Can't say I really understand how it works either, but the dollar is worth less than 1% of what it was when you could get a pound of silver for one of them, after quite a bit of this government lending. Obviously banks all over the world have been inflating away but the US is racing ahead a bit these days.
Global fractional reserve banking seems crazy and precarious, but what's the point in worrying about it? Even those who say it's all going to collapse still get on with their lives.
Rug Burn Junky on 7/3/2007 at 16:37
Quote Posted by scumble
The Fed does effectively "create" money out of nowhere by selling government debt to foreign investors.
Close but not quite. You're mixing up the discount window and treasury bills.
To grossly missimplify it: All of our money is created in a ledger at the Federal Reserve.
They lend it to banks at varying rates, which is how it enters general circulation in our economy. Ironically enough, the Federal Reserve Banks are owned by a small number of the banks that they end up lending money to (through mergers over the years, some of these are actually foreign banks).
As for the government debt, that's actually sold by the Treasury, (and to all investors, foreign and domestic, including the Federal Reserve, which buys and sells US Debt in order to change the amount of money in circulation and at the disposal of the government.)
Fannie Mae (as well as Sallie, Ginnie and Freddie Mac) are entirely different beasts. They're Government Sponsored Enterprises. (Actually, Sallie Mae went completely private in the past decade, and is no longer sponsored by the federal government.) The GSE's don't actually make money for the government, they were created for specific end goals, and are used in order to provide low cost loans in their given field.
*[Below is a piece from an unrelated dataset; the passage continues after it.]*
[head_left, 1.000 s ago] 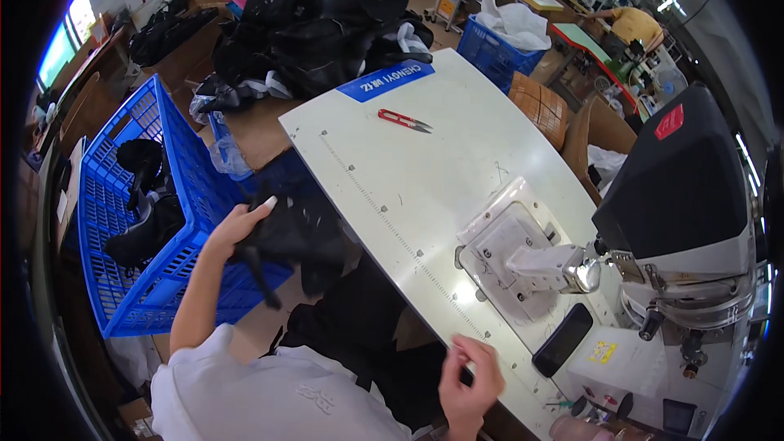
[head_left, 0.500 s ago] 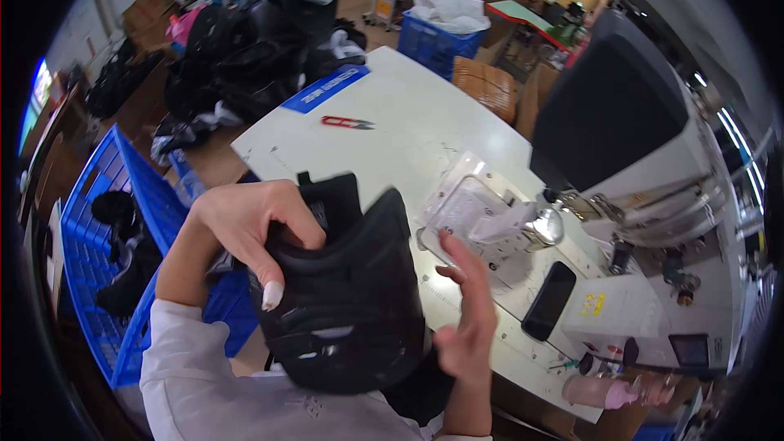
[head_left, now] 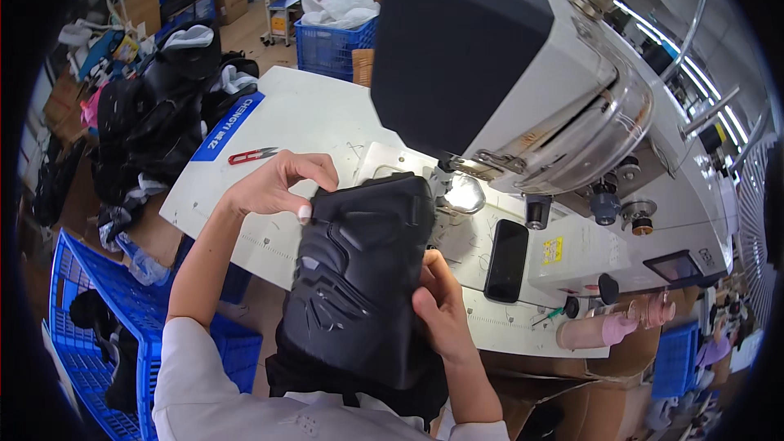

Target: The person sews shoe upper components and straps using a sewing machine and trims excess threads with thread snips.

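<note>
A black bag (head_left: 355, 278) with a moulded, shiny raised pattern on its front is held up before me, its top end over the table edge and the sewing machine's plate. My left hand (head_left: 286, 184) pinches the bag's upper left corner between thumb and fingers. On its right edge, my right hand (head_left: 441, 302) is closed, with the thumb in front and some fingers hidden behind. Softer black fabric hangs from the lower end near my shirt. Just beyond the top right corner stands the sewing machine (head_left: 563, 114), its needle area partly covered by its dark head.
Red-handled thread snips (head_left: 251, 156) lie on the white table (head_left: 282, 106) beside a blue strip. A black phone (head_left: 506, 261) and a pink bottle (head_left: 596, 331) sit at the right. At lower left is a blue crate (head_left: 147, 343) of black pieces; black bags (head_left: 155, 106) are piled behind.
The bag has turned so its patterned front shows fully, and moved up toward the machine. My left hand went from its opening to its corner; my right hand closed on its edge. The view swung right.
</note>
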`<state>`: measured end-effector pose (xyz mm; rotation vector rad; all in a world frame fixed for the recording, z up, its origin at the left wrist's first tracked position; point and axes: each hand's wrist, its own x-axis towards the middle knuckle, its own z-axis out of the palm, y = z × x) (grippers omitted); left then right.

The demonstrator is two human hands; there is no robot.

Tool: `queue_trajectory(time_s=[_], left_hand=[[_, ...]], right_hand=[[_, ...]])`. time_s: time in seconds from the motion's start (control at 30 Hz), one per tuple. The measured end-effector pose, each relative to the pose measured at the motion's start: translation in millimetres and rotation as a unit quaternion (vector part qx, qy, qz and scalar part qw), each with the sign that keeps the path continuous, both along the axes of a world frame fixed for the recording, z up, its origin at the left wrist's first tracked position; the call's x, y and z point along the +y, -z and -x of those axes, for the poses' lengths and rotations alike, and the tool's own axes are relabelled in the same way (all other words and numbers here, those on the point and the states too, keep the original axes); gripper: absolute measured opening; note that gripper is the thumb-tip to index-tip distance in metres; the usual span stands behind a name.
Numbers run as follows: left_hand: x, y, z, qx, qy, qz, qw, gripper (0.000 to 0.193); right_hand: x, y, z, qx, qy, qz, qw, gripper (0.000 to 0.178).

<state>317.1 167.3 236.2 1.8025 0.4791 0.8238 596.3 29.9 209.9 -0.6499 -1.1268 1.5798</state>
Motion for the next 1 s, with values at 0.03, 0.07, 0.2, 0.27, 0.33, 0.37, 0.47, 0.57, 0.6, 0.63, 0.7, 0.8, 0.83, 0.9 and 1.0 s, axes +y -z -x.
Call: queue_trajectory(time_s=[0.03,0.07,0.2,0.27,0.33,0.37,0.47,0.57,0.6,0.63,0.7,0.8,0.83,0.9,1.0], left_hand=[[4,2,-4,0.029,-0.035,0.019,0.999,0.062],[9,8,-4,0.013,0.005,0.012,1.0,0.058],[-2,-25,-54,-0.02,-0.058,0.009,0.998,0.046],[-1,-33,-76,0.05,-0.082,0.056,0.994,0.044],[1,-30,-90,0.101,-0.107,0.09,0.985,0.037],[-1,-31,-96,0.097,-0.126,0.108,0.981,0.035],[-1,-37,-112,0.066,-0.143,0.086,0.984,0.03],[14,-17,-105,0.063,-0.14,0.062,0.986,0.022],[17,-14,-109,0.007,-0.134,0.012,0.991,0.016],[24,-10,-108,0.01,-0.131,0.013,0.991,0.016],[43,-6,-106,0.071,-0.102,-0.112,0.986,0.014],[51,-6,-104,0.144,-0.11,-0.212,0.96,0.014],[54,-3,-103,0.163,-0.099,-0.239,0.952,0.015],[54,1,-101,0.159,-0.099,-0.24,0.953,0.015],[53,5,-102,0.15,-0.105,-0.239,0.954,0.015]], right_hand=[[2,-2,1,0.003,0.008,-0.001,1.0,0.028],[4,-6,4,0.011,0.022,0.008,1.0,0.027],[24,-19,0,-0.089,0.047,0.006,0.995,0.024],[26,-23,0,-0.075,0.067,0.005,0.995,0.024],[30,-22,-2,-0.062,0.085,0.002,0.994,0.024],[28,-19,-5,-0.068,0.093,0.016,0.993,0.025],[28,-12,-20,-0.063,0.114,0.078,0.988,0.028],[35,-9,-26,-0.065,0.107,0.102,0.987,0.037],[38,-4,-27,-0.083,0.114,0.072,0.987,0.039],[40,-3,-27,-0.1,0.121,0.042,0.987,0.042],[40,-4,-29,-0.082,0.127,0.05,0.987,0.045],[39,-4,-32,-0.095,0.127,0.123,0.98,0.046],[37,-6,-32,-0.095,0.129,0.122,0.979,0.046],[32,-6,-28,-0.092,0.146,0.101,0.98,0.047],[31,-12,-30,-0.141,0.176,0.096,0.969,0.043]])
Essentially on the theory that because their government sponsorship gives them stability, they receive favorable rates from their own investors/lenders, and enable greater access to borrowing.
Asset Backed Securitization is how pretty much all debt in this country is financed: your credit card, your mortgage, your student loan, your car loan. It one of the main tools of corporate finance, and a giant industry.
Banks lend the money, then bundle them all up into a giant pool, and offload them into a shell company, which purchases the loans buy selling their own bonds, rated by the quality of the loans, and the structure of the bond transaction. This way the bank offloads the risk of the loans to investors and by creating a secondary market with supply and demand pressures, more or less lower the costs to borrowers. That's true for all banks, mortgage companies, etc., not just Fannie and their ilk. (For the record, my job is to build these financing vehicles).
Gingerbread Man on 7/3/2007 at 18:48
man I ain't read a wall of jargon like that since we hosted those everquest forums :D
y'all niggas is way smarter than me :(
Rug Burn Junky on 7/3/2007 at 18:59
Welcome to the dreary banality of my existence.